Cisco TCP/IP Routing Professional Reference
Chris Lewis
  Copyright © 1999 The McGraw-Hill Companies, Inc.

Troubleshooting Protocol Problems
In this section we'll cover two main areas. First, we will look at troubleshooting general IP connectivity related to routing protocol issues. Second, we'll examine basic troubleshooting for popular WAN protocols. In both of these sections we will consider troubleshooting lost connectivity and poor performance.
Troubleshooting IP Connectivity
The usual way to determine if a device is reachable via the IP protocol on an internetwork is by using the ping utility. Ping sends an ICMP packet from the source to the specified destination. If successful, the returned ping packet proves that all Physical, Data Link, and Network layer functions are operating correctly from the source to the destination. For the purposes of this discussion, failed IP connectivity will mean that a ping packet does not get a reply. It will be assumed that all physical connections are in place and all interfaces and line protocols are up along the path from source to destination. Initially, the discussion focuses on distance vector protocols; a section on OSPF follows.
Troubleshooting Distance Vector Protocols.     If a ping is failing in an internetwork with good Physical and Data Link connections, the first place to look are the routing tables of all routing devices between the source and destination. Each one in turn should have an entry that states the next hop for the ultimate destination network number. For example, if you are trying to ping a device with an IP address of 164.7.8.33 and the netmask in use on your internetwork is 255.255.255.224, then you would expect to see an entry for the subnet 164.7.8.32 in all the routing tables between the ping source and its destination.
This simple statement, although neat, might not be always true. Suppose the device from which you are sending the ping is on the 170.5.0.0 network and, as routes are summarized at the boundary between major network numbers, each of the devices on this network will have only one entry in its routing table for the 164.7.0.0 network. Once the path from source to destination takes you from the 170.5.0.0 network into the 164.7.0.0 network, you expect to see entries for the 164.7.32.0 subnet. In addition, you expect to see entries in the routing table of all the devices from the destination to the source, for the source's subnet number, so that the ping reply can find its way back to the source.
So what do we do if one of the devices is missing a routing table entry? The first thing is to check that each device has a routing protocol appropriately enabled. This means that all devices need a routing protocol enabled for the same autonomous system number, and network entries need to be configured for each network that is directly attached to a router.
By viewing the configuration of all the routing devices from source to destination, you confirm that all devices are in fact correctly configured for a routing protocol. What next? You probably want to use some debug commands, starting with debug ip igrp events, which tells you which hosts sent IGRP information and to which hosts IGRP information was sent. The debug ip igrp transactions command details the content of the IGRP updates received and sent in terms of the network numbers and their associated metrics. In a network using RIP, debug ip rip tells you the content of routing updates and which routers they are sent to and received from. Figure 8-12 provides sample outputs from these commands.

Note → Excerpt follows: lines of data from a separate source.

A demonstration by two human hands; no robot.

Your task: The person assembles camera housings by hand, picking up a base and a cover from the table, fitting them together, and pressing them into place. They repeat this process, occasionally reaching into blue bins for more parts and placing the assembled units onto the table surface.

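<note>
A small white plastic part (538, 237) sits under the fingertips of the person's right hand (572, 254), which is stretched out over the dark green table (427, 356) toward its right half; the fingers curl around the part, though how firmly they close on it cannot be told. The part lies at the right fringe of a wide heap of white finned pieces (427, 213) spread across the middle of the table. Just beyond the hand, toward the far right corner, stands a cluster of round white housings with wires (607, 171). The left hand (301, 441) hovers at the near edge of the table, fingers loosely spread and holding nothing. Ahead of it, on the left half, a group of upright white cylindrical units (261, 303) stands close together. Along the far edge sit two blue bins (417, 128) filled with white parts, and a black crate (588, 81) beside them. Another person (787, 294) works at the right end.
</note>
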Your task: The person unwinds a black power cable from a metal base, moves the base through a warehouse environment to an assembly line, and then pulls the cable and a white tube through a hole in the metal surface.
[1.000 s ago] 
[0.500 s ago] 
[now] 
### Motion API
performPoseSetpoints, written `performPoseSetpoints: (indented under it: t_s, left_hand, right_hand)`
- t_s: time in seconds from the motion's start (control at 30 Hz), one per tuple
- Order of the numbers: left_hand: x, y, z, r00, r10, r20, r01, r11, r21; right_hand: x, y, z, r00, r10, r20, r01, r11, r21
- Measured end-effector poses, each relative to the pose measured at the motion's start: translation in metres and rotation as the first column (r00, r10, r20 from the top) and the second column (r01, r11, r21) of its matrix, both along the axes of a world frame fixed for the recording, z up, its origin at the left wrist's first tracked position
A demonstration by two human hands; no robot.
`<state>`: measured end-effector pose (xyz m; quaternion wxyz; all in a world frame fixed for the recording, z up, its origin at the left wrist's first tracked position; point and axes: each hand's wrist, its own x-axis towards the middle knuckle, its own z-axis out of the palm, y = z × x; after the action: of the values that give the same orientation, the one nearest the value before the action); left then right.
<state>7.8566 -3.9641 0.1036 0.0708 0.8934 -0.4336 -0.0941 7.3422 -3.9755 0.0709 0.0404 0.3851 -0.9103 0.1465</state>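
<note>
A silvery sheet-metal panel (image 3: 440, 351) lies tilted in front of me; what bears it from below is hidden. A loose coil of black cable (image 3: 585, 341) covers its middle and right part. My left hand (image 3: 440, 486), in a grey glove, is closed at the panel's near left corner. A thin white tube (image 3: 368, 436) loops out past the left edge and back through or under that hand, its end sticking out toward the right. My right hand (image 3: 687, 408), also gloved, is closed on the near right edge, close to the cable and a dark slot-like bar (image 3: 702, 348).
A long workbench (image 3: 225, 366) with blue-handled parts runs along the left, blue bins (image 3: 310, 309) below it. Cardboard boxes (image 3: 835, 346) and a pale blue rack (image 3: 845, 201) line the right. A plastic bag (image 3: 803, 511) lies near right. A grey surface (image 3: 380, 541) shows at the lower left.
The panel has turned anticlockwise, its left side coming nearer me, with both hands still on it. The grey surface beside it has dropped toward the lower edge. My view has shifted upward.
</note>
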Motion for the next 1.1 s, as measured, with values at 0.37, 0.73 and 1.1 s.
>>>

LOG OUTPUT OF DEBUG IP IGRP EVENTS COMMAND
IGRP: received update from invalid source 193.1.1.1 on Ethernet0
IGRP: received update from 164.7.1.98 on Serial0
IGRP: Update contains 0 interior, 1 system, and 0 exterior routes.
IGRP: Total routes in update: 1
IGRP: sending update to 255.255.255.255 via Ethernet0 (164.7.1.66)
IGRP: Update contains 1 interior, 1 system, and 0 exterior routes.
IGRP: Total routes in update: 2
IGRP: sending update to 255.255.255.255 via Serial0 (164.7.1.97)
IGRP: Update contains 1 interior, 0 system, and 0 exterior routes.
IGRP: Total routes in update: 1
The first line is interesting as it identifies an IGRP update that appeared on this interface from a source on a different network number and is therefore not accepted on this interface. The rest of the display identifies valid updates received and sent via broadcast.
LOG OUTPUT OF DEBUG IP IGRP TRANSACTIONS COMMAND
IGRP: sending update to 255.255.255.255 via Ethernet0 (164.7.1.66)
subnet 164.7.1.96, metric=8476
network 193.1.1.0, metric=8576
IGRP: sending update to 255.255.255.255 via Serial0 (164.7.1.97) 
subnet 164.7.1.64, metric=1100
IGRP: received update from invalid source 193.1.1.1 on Ethernet0
IGRP: received update from 164.7.1.98 on Serial0
network 193.1.1.0, metric 8576 (neighbor 1100)
This command logs more detailed information on each routing update received and sent.
LOG OUTPUT OF DEBUG IP RIP COMMAND
RIP: sending update to 255.255.255.255 via Serial0 (164.7.1.97)
RIP: Update contains 1 routes
RIP: received update from invalid source 193.1.1.1 on Ethernet0
RIP: received update from 164.7.1.98 on Serial0
193.1.1.0 in 1 hops
RIP: sending update to 255.255.255.255 via Ethernet0 (164.7.1.66)
subnet 164.7.1.96, metric 1
network 193.1.1.0, metric 2
This log output shows the detail of RIP updates sent and received, including the interface received on and route metrics.
Figure 8-12: Control statements and the number of paths they generate
If the Physical and Data Link layer connections between the source and destination are good and the routing protocols are correctly configured but appropriate routes still do not appear in all the routing tables necessary, the output from these commands should give a clue as to where the route information is being dropped. The route information might be dropped because of passive interfaces, incorrectly configured redistribution, access lists, or distribute lists.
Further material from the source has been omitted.